“Owwww!”
As I helped my husband turn the mattress, my already injured thumb got yanked and twisted. I cradled my throbbing hand and moaned, “It sticks out like a sore thumb!”
Original? Nope. But oh so appropriate.
Most of us speak (or roar or whisper or moan) common idioms without giving them the first thought. I mean, really, there’s nothing unique about a sore thumb. Yet people have been saying “it sticks out like a sore thumb” to describe something oddly out of place since at least the middle of the 16th century. Maybe that’s the whole point. We all understand the awkwardness of a sore thumb.
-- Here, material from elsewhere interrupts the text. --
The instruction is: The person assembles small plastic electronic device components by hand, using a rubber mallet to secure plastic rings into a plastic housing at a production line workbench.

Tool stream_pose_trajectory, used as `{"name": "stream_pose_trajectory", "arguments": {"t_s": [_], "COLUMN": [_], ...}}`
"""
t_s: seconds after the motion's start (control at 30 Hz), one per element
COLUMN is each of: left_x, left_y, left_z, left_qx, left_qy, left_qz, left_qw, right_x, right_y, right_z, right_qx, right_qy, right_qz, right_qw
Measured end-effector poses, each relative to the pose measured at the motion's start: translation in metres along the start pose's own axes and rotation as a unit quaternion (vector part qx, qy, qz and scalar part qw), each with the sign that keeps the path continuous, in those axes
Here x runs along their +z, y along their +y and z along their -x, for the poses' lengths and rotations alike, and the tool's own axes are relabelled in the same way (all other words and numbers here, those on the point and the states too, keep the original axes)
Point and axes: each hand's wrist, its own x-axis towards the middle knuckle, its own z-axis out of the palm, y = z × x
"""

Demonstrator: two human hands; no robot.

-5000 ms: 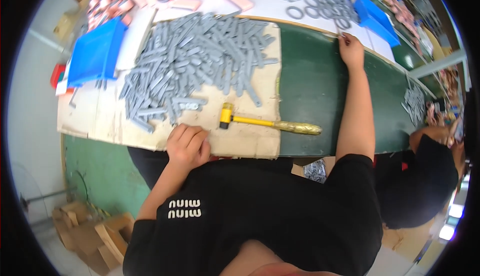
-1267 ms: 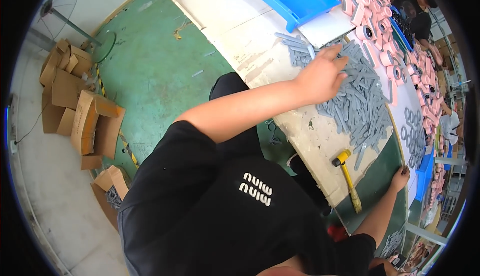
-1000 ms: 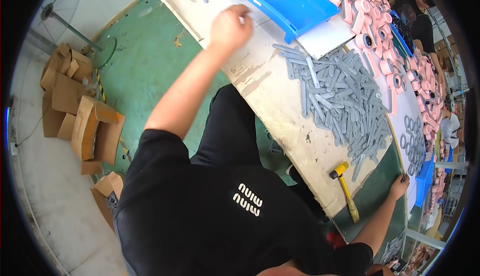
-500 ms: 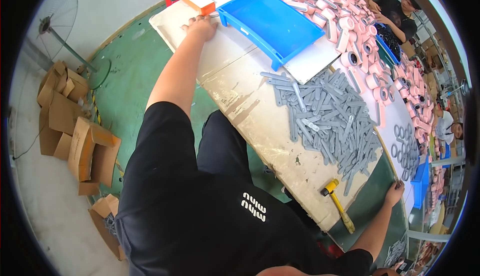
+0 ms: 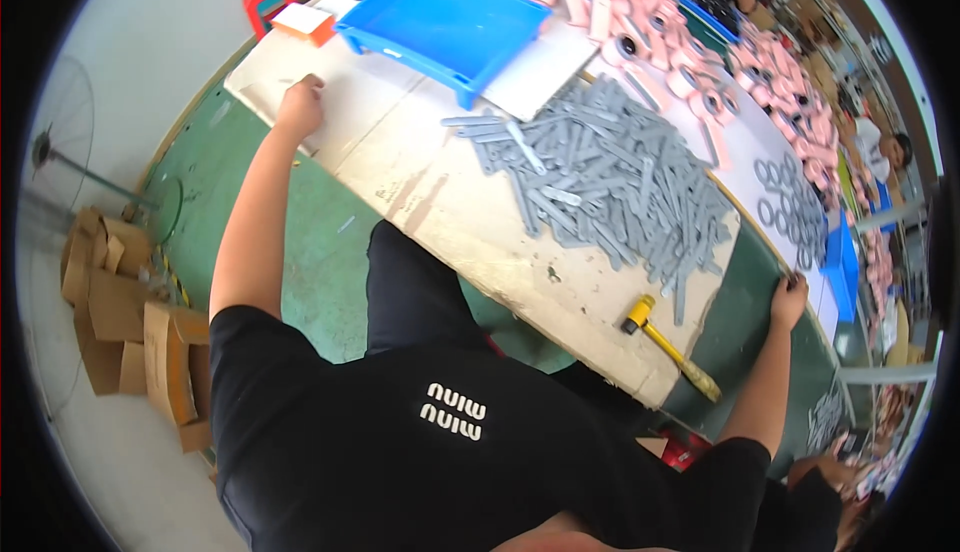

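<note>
Here, grey strips (image 5: 620, 177), long axes pointing many ways, left hand (image 5: 301, 108) curled, right hand (image 5: 789, 302) curled, contents unclear

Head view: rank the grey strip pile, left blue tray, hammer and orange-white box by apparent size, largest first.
1. Grey strip pile
2. Left blue tray
3. Hammer, orange-white box: unsure; hammer longer, box broader.

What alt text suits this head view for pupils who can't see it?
A person's left hand is near a blue tray, the right hand near grey rings; piled grey strips and a yellow hammer lie on the table.
</note>
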Motion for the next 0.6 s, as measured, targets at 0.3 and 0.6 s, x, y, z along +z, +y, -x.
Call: {"name": "stream_pose_trajectory", "arguments": {"t_s": [0.3,0.6], "left_x": [0.018,0.030], "left_y": [-0.023,0.007], "left_z": [-0.003,-0.004], "left_qx": [-0.003,0.097], "left_qy": [0.025,0.078], "left_qz": [-0.109,-0.113], "left_qw": [0.994,0.986], "right_x": [-0.009,-0.022], "right_y": [-0.031,-0.045], "right_z": [0.005,0.008], "right_qx": [0.000,0.031], "right_qy": [0.024,0.009], "right_qz": [0.042,0.058], "right_qw": [0.999,0.998]}}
Look at how well these other thumb idioms also work:
- If you’re tired of being under his thumb, take charge!
- I keep dropping things. I’m all thumbs today.
- Your plants look wonderful! You obviously have a green thumb.
- No transportation? Don’t thumb a ride. Hitch-hiking can be dangerous.
- If you thumb your nose at the idea, you had better be ready to offer one of your own.
- Thumb through this new magazine. If you like it, you may want to subscribe.
- The board gave your proposal a thumbs down? Maybe you can bring it up again later.
- As a rule of thumb, I plant my garden in May. (I hate this one! It came from 17th century English
Judge Sir Francis Buller who allegedly ruled that it was A-OK for a husband to
beat his wife with a stick, so long as it was no wider then his thumb! Ugh!)
“It’s like Tolstoy said. Happiness is an allegory, unhappiness a story.”